Leave no line out. Transcribe the whole listing exactly.
INPUT START
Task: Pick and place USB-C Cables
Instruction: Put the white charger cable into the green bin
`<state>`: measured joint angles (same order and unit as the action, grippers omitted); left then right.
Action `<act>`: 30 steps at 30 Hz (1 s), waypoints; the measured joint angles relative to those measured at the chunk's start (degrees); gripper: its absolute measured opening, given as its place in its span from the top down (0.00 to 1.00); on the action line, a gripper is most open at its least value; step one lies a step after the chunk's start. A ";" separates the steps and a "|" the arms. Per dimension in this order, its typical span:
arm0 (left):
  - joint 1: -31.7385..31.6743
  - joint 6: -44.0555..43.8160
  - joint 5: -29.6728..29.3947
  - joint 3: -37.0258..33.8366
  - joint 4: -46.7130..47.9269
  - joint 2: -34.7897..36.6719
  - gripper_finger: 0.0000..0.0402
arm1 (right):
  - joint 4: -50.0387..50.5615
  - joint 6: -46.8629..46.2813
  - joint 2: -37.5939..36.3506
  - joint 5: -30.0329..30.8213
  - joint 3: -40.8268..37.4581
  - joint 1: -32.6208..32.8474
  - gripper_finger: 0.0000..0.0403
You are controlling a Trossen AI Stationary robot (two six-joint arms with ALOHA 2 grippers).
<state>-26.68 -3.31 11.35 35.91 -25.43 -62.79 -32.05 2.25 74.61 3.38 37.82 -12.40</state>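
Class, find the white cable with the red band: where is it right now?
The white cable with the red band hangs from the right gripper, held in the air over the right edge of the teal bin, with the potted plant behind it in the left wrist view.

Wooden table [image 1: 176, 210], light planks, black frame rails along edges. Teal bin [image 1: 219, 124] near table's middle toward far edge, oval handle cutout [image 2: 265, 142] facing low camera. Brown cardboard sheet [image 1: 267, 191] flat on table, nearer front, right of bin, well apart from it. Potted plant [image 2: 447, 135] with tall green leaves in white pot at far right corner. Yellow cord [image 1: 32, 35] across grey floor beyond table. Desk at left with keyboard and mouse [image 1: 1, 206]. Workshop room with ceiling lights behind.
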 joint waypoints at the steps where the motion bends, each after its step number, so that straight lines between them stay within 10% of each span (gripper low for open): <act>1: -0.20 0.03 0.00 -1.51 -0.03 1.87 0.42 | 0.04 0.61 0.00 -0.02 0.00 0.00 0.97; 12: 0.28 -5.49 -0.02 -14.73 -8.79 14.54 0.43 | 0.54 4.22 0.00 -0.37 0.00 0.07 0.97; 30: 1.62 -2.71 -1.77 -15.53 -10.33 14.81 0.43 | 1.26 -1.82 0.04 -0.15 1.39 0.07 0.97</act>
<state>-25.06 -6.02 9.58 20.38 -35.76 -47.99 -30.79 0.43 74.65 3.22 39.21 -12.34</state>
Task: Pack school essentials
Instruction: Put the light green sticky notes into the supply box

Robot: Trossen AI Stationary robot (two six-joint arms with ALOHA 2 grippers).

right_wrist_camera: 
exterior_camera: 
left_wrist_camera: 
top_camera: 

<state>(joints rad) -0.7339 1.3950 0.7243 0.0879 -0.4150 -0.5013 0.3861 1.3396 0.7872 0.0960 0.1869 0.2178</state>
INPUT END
- _FINISHED EXERCISE_:
Task: Pick and place USB-C Cables
Instruction: Put the white charger cable into the green bin
`<state>`: measured joint angles (same order and unit as the action, grippers omitted); left then right.
Action `<act>`: 30 steps at 30 Hz (1 s), waypoints; the measured joint angles relative to those measured at the chunk's start (degrees); gripper: its absolute measured opening, given as its place in its span from the top down (0.00 to 1.00); on the action line, a gripper is most open at its least value; step one lies a step after the chunk's start. A ";" separates the steps and a "|" the arms. Per dimension in this order, its typical span:
arm0 (left):
  - joint 1: -31.7385..31.6743
  - joint 6: -44.0555..43.8160
  - joint 5: -29.6728..29.3947
  - joint 3: -37.0258..33.8366
  - joint 4: -46.7130..47.9269
  - joint 2: -34.7897..36.6719
  - gripper_finger: 0.0000..0.0402
arm1 (right):
  - joint 4: -50.0387..50.5615
  - joint 6: -46.8629..46.2813
  - joint 2: -37.5939..36.3506
  - joint 5: -30.0329..30.8213
  - joint 3: -40.8268..37.4581
  - joint 1: -32.6208..32.8474
  - gripper_finger: 0.0000..0.0403
You are controlling a Trossen AI Stationary robot (two six-joint arms with ALOHA 2 grippers).
<state>-26.68 -3.31 11.35 35.91 -25.43 -62.79 -32.05 2.25 74.61 3.38 37.82 -12.40</state>
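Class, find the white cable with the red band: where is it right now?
The white cable with the red band hangs from the right gripper, held in the air over the right edge of the teal bin, with the potted plant behind it in the left wrist view.

Wooden table [image 1: 176, 210], light planks, black frame rails along edges. Teal bin [image 1: 219, 124] near table's middle toward far edge, oval handle cutout [image 2: 265, 142] facing low camera. Brown cardboard sheet [image 1: 267, 191] flat on table, nearer front, right of bin, well apart from it. Potted plant [image 2: 447, 135] with tall green leaves in white pot at far right corner. Yellow cord [image 1: 32, 35] across grey floor beyond table. Desk at left with keyboard and mouse [image 1: 1, 206]. Workshop room with ceiling lights behind.
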 joint waypoints at the steps where the motion bends, each after its step number, so that straight lines between them stay within 10% of each span (gripper low for open): <act>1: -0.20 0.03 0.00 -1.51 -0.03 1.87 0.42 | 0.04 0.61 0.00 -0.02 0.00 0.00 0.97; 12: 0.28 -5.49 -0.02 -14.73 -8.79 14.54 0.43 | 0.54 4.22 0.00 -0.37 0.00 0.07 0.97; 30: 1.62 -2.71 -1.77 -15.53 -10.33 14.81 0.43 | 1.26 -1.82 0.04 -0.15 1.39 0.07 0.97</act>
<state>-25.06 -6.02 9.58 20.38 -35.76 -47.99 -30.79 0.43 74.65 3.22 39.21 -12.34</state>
Task: Pack school essentials
Instruction: Put the light green sticky notes into the supply box

Robot: Trossen AI Stationary robot (two six-joint arms with ALOHA 2 grippers).

right_wrist_camera: 
exterior_camera: 
left_wrist_camera: 
top_camera: 

<state>(joints rad) -0.7339 1.3950 0.7243 0.0879 -0.4150 -0.5013 0.3861 1.3396 0.7872 0.0960 0.1869 0.2178</state>

The answer given here is complete.